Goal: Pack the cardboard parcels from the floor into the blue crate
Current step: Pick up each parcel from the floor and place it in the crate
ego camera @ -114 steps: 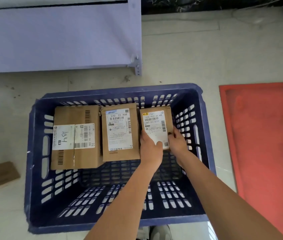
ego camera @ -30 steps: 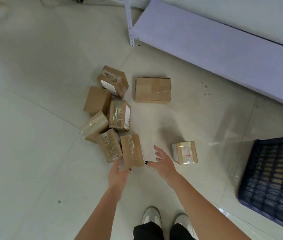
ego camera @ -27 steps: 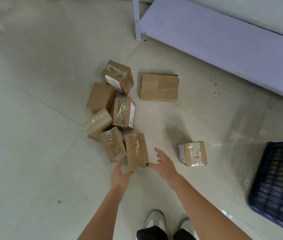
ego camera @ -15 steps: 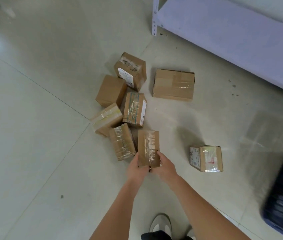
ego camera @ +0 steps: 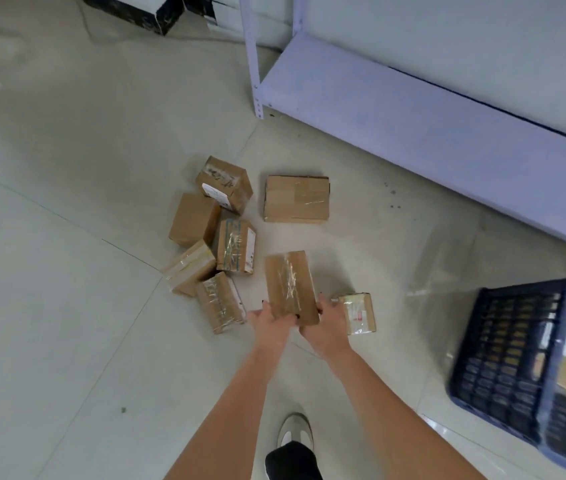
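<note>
Hands: left hand (ego camera: 269, 322) and right hand (ego camera: 326, 323) grip the taped parcel (ego camera: 290, 285) at its near end.
Floor parcels (ego camera: 212, 237): clustered left.
Blue crate (ego camera: 531, 368): right, holding parcels.

The pale tiled floor (ego camera: 67, 306) carries a group of five taped cardboard parcels (ego camera: 210, 237). A flat parcel (ego camera: 296, 199) lies just beside them, a small parcel (ego camera: 359, 313) lies apart, and the blue crate (ego camera: 517, 358) and a lilac shelf rack (ego camera: 413, 126) stand on it.
</note>
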A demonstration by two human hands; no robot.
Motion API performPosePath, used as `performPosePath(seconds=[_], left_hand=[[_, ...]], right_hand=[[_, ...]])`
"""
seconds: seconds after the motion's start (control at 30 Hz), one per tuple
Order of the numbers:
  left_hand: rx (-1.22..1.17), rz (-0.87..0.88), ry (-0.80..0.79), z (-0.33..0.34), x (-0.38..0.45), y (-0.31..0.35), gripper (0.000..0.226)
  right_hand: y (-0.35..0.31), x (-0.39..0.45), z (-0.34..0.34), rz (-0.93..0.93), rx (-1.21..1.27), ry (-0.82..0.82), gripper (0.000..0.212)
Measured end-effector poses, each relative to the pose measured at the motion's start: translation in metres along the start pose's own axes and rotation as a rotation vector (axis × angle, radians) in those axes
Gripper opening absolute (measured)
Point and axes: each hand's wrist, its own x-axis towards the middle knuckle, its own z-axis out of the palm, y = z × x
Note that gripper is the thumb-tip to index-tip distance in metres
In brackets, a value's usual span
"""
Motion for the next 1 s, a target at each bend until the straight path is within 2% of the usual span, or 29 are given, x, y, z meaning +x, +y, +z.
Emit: performPosePath(seconds=[0.07, 0.13, 0.27, 0.4, 0.53, 0.63, 0.8, 0.93, 1.0], left_hand=[[0.053, 0.054, 0.007, 0.018, -0.001, 0.015, 0.030], [0.115, 0.105, 0.016, 0.039, -0.001, 0.024, 0.029], [0.175, 0.172, 0.006, 0.098, -0.021, 0.035, 0.057], [0.217, 0.223, -0.026, 0.171, -0.059, 0.028, 0.069], [0.163, 0.253, -0.062, 0.236, -0.091, 0.025, 0.085], [0.241, 0.269, -0.041, 0.289, -0.114, 0.020, 0.092], [0.248, 0.257, -0.119, 0.363, -0.145, 0.004, 0.076], [0.229, 0.147, -0.347, 0.413, -0.175, -0.013, 0.065], [0.220, 0.091, -0.442, 0.437, -0.191, -0.022, 0.068]], right_hand=[[0.001, -0.004, -0.017, -0.037, -0.018, 0.041, 0.044], [0.008, -0.008, -0.039, -0.061, 0.014, 0.088, 0.050], [0.036, -0.022, -0.096, -0.061, 0.194, 0.171, 0.071], [0.069, -0.041, -0.157, -0.132, 0.354, 0.207, 0.077], [0.099, -0.052, -0.210, -0.128, 0.361, 0.248, 0.080], [0.133, -0.062, -0.256, -0.155, 0.334, 0.297, 0.079], [0.193, -0.078, -0.327, -0.201, 0.374, 0.383, 0.065], [0.248, -0.089, -0.396, -0.055, 0.624, 0.420, 0.056], [0.276, -0.092, -0.428, -0.012, 0.802, 0.428, 0.050]])
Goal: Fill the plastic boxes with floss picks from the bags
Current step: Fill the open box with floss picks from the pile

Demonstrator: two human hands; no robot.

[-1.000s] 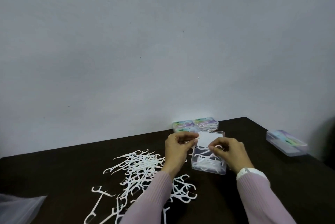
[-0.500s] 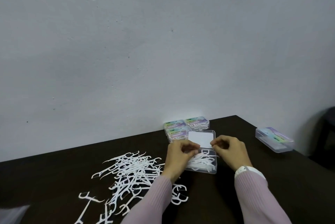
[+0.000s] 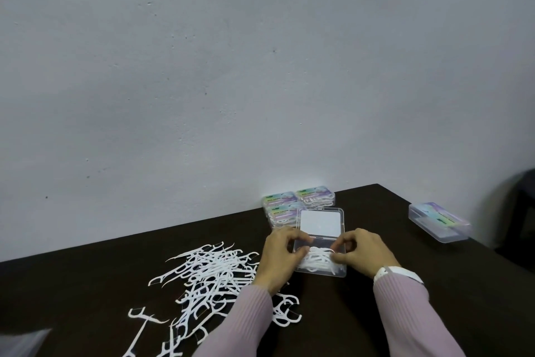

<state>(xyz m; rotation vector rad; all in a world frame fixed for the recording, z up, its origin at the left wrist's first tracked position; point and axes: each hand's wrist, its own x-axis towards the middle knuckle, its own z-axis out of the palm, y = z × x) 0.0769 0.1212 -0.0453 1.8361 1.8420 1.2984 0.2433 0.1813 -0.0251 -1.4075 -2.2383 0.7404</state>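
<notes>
A small clear plastic box (image 3: 320, 258) with its lid open is seen mid-table, holding white floss picks (image 3: 317, 259). These are pinched by the left hand (image 3: 279, 261) and right hand (image 3: 362, 254). Bare dark table (image 3: 469, 284) is left on the right.

You have five plastic boxes on the table: one open box (image 3: 320, 243), three closed boxes (image 3: 298, 203) grouped just behind it, and one closed box (image 3: 438, 222) well apart at the right. The loose floss picks (image 3: 208, 272) are too many to count.
</notes>
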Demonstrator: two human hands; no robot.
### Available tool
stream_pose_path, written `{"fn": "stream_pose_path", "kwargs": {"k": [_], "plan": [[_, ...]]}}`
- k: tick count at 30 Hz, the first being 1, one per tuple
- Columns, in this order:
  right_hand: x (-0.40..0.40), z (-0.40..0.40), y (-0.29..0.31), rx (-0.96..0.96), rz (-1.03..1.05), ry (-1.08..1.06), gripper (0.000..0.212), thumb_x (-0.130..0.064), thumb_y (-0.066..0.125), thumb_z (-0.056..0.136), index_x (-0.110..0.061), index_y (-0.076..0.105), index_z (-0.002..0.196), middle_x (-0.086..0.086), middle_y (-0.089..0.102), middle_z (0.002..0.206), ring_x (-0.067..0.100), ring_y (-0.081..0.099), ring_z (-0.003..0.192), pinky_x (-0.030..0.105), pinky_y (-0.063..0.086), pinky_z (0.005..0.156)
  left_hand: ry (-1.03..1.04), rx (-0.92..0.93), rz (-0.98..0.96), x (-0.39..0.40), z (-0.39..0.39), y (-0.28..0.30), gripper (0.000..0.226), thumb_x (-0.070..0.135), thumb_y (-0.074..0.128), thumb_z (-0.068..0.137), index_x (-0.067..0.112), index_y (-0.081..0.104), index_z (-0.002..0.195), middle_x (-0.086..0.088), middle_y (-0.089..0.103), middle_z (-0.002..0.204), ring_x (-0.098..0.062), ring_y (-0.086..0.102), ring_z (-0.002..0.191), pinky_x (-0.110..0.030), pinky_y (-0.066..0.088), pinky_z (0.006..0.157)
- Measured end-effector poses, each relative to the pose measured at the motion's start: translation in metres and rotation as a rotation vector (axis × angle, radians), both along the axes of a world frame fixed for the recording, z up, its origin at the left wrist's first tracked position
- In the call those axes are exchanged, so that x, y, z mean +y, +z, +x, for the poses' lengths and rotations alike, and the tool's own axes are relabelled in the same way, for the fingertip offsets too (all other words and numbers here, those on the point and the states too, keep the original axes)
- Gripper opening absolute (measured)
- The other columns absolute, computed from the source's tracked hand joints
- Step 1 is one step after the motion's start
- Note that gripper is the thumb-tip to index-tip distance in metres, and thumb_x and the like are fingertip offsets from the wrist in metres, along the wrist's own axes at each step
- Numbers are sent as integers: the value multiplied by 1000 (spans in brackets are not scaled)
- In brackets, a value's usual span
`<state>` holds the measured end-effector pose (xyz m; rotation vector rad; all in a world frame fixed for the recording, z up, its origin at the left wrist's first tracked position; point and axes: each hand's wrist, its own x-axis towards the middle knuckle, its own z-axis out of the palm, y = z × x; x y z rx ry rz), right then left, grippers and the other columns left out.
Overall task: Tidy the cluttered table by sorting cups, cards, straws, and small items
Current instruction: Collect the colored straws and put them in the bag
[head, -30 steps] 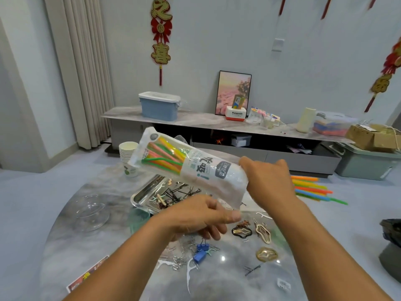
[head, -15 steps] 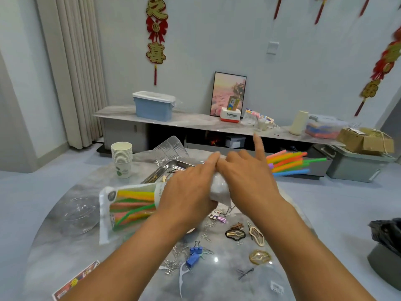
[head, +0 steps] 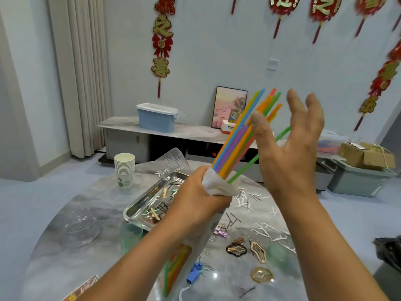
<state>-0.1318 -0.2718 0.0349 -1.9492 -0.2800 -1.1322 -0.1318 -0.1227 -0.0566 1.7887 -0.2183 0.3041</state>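
Left hand [head: 196, 199] gripped straw bag [head: 219, 184]; right hand [head: 290, 144] fingers spread open beside protruding straws [head: 238, 140], above bench [head: 71, 253].

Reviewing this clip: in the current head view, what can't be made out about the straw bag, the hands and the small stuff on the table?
- Straw bag: its printing and middle are hidden under the left hand.
- Right hand: whether its thumb touches the straws is unclear; they overlap.
- Metal tray: contents too small to identify, near side hidden by the left forearm.
- Card: cut off by the bottom edge.
- Black bag: cut off by the right edge.
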Motion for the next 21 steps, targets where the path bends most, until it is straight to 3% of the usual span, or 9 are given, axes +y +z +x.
{"fn": "stream_pose_path", "kwargs": {"k": [2, 4, 7, 9, 11, 13, 15, 18, 21], "plan": [[-1, 3, 1, 17, 123, 2, 99, -64, 69, 85, -27, 18, 161, -2, 8, 168, 7, 6, 155, 24, 13, 122, -39, 2, 3, -5, 1, -4, 37, 11, 81, 68, 30, 59, 90, 10, 68, 74, -2, 60, 59, -21, 48, 54], [-4, 8, 4, 42, 281, 27, 112, -61, 74, 81, -25, 6, 163, -1, 5, 169, 9, 5, 155, 27, 12, 124, -60, 21, 8, -8, 2, -10, 38, 13, 83, 67, 31, 61, 92, 10, 70, 78, -3, 61, 63, -24, 52, 58], [-13, 16, 5, 54, 484, 44, 116, -58, 77, 81, -25, 3, 163, -2, 3, 169, 16, 10, 156, 39, 18, 126, -91, 41, -17, -12, 2, -15, 39, 15, 84, 69, 30, 63, 99, 2, 72, 86, -12, 67, 73, -31, 56, 64], [-19, 20, 6, 30, 593, 86, 112, -47, 80, 83, -22, 5, 163, 2, 8, 169, 19, 17, 155, 35, 25, 124, -87, 56, -39, -13, 2, -17, 38, 11, 83, 72, 23, 63, 101, -1, 72, 88, -13, 68, 74, -26, 56, 62], [-18, 21, 9, 27, 728, 243, 95, -26, 78, 90, -16, 15, 160, 12, 30, 162, 18, 40, 145, 30, 38, 114, -80, 63, -52, -13, 3, -18, 37, 8, 82, 73, 20, 63, 102, -2, 72, 87, -13, 68, 72, -25, 55, 61], [-11, 22, 9, 61, 826, 474, 55, -11, 69, 96, -13, 37, 141, 13, 64, 128, 16, 68, 112, 34, 55, 96, -80, 71, -60, -13, 3, -19, 39, 7, 83, 72, 21, 62, 102, -2, 72, 87, -15, 68, 71, -28, 56, 61], [-2, 21, 3, 147, 762, 549, 21, -5, 59, 101, -11, 60, 121, 7, 75, 97, 17, 72, 85, 32, 60, 78, -92, 80, -109, -13, 4, -19, 41, 5, 84, 71, 20, 61, 101, -3, 72, 85, -10, 66, 67, -25, 56, 59], [12, 20, -11, 260, 600, 575, 19, -3, 57, 101, -3, 72, 113, 16, 76, 96, 21, 66, 80, 38, 62, 75, -89, 70, -184, -13, 5, -20, 52, 9, 91, 67, 22, 60, 107, 0, 73, 88, -10, 69, 74, -25, 57, 64], [21, 16, -24, 376, 444, 609, 17, -8, 66, 96, -3, 76, 110, 8, 78, 99, 14, 68, 83, 25, 58, 75, -71, 46, -261, -8, 7, -20, 65, 14, 94, 64, 25, 57, 115, 4, 74, 97, -12, 72, 86, -25, 57, 69]]}}
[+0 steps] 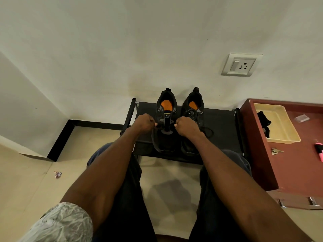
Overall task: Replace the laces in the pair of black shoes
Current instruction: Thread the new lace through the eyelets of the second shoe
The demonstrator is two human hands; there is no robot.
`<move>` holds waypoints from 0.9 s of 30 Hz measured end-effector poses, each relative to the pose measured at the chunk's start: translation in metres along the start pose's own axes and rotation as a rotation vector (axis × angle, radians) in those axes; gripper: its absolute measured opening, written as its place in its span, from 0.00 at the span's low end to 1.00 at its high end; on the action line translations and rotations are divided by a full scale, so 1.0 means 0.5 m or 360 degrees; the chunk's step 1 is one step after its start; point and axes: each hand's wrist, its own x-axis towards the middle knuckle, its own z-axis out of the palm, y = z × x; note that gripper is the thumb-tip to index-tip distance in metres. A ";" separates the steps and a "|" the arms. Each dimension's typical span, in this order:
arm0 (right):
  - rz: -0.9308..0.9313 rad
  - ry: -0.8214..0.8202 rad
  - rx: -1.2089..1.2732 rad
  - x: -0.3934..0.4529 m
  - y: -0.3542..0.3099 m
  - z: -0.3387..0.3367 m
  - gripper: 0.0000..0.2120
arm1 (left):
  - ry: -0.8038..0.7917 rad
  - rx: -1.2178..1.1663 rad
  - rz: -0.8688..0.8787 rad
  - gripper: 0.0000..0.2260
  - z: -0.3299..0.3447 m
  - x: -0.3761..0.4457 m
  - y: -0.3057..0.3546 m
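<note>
Two black shoes with orange insoles stand side by side on a low black rack (222,130), heels toward the wall. The left shoe (166,110) has its tongue bare between my hands. My left hand (145,123) pinches a black lace (153,138) at the shoe's left side; the lace hangs down along the shoe. My right hand (187,126) is curled at the shoe's right side, pinching what looks like the other lace end. The right shoe (193,109) is laced, its loose lace end (208,132) looping on the rack.
A red-brown cabinet (297,172) stands at the right with a beige tray (279,123), a black cloth (264,122), keys (276,151) and a pink object (319,151). The wall and a socket (241,64) lie behind the rack. A small wrapper (57,174) lies on the floor.
</note>
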 end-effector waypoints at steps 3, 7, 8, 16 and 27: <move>0.0039 0.0020 -0.0004 0.007 0.006 0.004 0.12 | -0.0004 0.0002 0.0010 0.08 0.000 0.002 -0.008; 0.0145 -0.0002 0.0013 0.013 0.015 0.005 0.16 | -0.0006 0.0051 0.0035 0.10 -0.008 0.001 -0.017; 0.0170 -0.0013 0.0028 0.014 0.017 0.003 0.16 | -0.0007 0.0063 0.0040 0.11 -0.012 -0.001 -0.019; 0.0145 0.0050 0.0084 0.007 0.029 0.009 0.11 | 0.0025 -0.0014 -0.0037 0.14 -0.011 -0.014 -0.009; 0.0213 -0.0261 0.1754 -0.105 -0.095 -0.025 0.09 | -0.1298 -0.0515 0.0106 0.10 -0.013 -0.131 0.054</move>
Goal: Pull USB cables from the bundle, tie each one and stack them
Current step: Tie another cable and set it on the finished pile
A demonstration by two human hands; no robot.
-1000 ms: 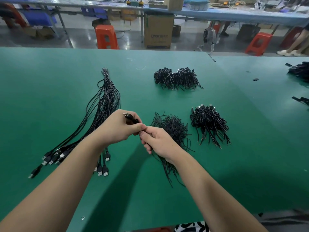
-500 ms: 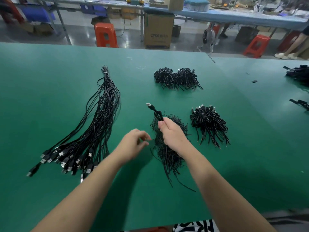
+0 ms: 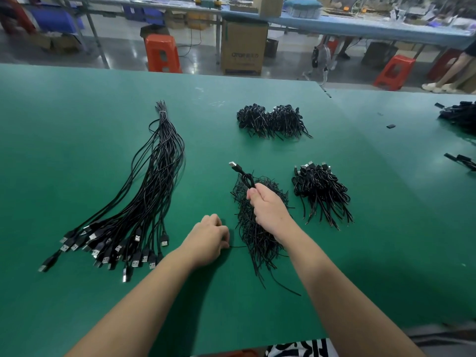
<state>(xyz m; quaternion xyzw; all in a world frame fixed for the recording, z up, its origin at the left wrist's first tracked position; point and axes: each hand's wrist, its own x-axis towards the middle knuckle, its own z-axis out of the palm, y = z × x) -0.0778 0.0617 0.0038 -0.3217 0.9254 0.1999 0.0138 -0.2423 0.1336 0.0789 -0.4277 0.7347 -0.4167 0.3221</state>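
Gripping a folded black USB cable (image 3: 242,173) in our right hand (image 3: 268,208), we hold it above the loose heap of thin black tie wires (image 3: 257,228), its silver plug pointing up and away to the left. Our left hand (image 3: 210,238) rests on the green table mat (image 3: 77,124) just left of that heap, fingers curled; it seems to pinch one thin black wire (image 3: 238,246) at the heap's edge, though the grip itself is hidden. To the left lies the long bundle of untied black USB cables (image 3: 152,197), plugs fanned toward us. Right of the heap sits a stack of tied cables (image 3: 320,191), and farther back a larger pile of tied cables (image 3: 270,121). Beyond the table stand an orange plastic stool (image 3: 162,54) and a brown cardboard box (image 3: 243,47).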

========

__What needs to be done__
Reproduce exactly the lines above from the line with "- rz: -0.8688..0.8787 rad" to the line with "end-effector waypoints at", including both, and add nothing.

__Answer section__
  - rz: -0.8688..0.8787 rad
  - gripper: 0.0000..0.2260
  - z: -0.3299..0.3447 m
  - x: -0.3761..0.4457 m
  - y: -0.3057..0.3546 m
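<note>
Two black shoes with orange insoles stand side by side on a low black rack (222,130), heels toward the wall. The left shoe (166,110) has its tongue bare between my hands. My left hand (145,123) pinches a black lace (153,138) at the shoe's left side; the lace hangs down along the shoe. My right hand (187,126) is curled at the shoe's right side, pinching what looks like the other lace end. The right shoe (193,109) is laced, its loose lace end (208,132) looping on the rack.
A red-brown cabinet (297,172) stands at the right with a beige tray (279,123), a black cloth (264,122), keys (276,151) and a pink object (319,151). The wall and a socket (241,64) lie behind the rack. A small wrapper (57,174) lies on the floor.
</note>
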 end-effector waypoints at steps 3, 7, 8, 16 and 27: <move>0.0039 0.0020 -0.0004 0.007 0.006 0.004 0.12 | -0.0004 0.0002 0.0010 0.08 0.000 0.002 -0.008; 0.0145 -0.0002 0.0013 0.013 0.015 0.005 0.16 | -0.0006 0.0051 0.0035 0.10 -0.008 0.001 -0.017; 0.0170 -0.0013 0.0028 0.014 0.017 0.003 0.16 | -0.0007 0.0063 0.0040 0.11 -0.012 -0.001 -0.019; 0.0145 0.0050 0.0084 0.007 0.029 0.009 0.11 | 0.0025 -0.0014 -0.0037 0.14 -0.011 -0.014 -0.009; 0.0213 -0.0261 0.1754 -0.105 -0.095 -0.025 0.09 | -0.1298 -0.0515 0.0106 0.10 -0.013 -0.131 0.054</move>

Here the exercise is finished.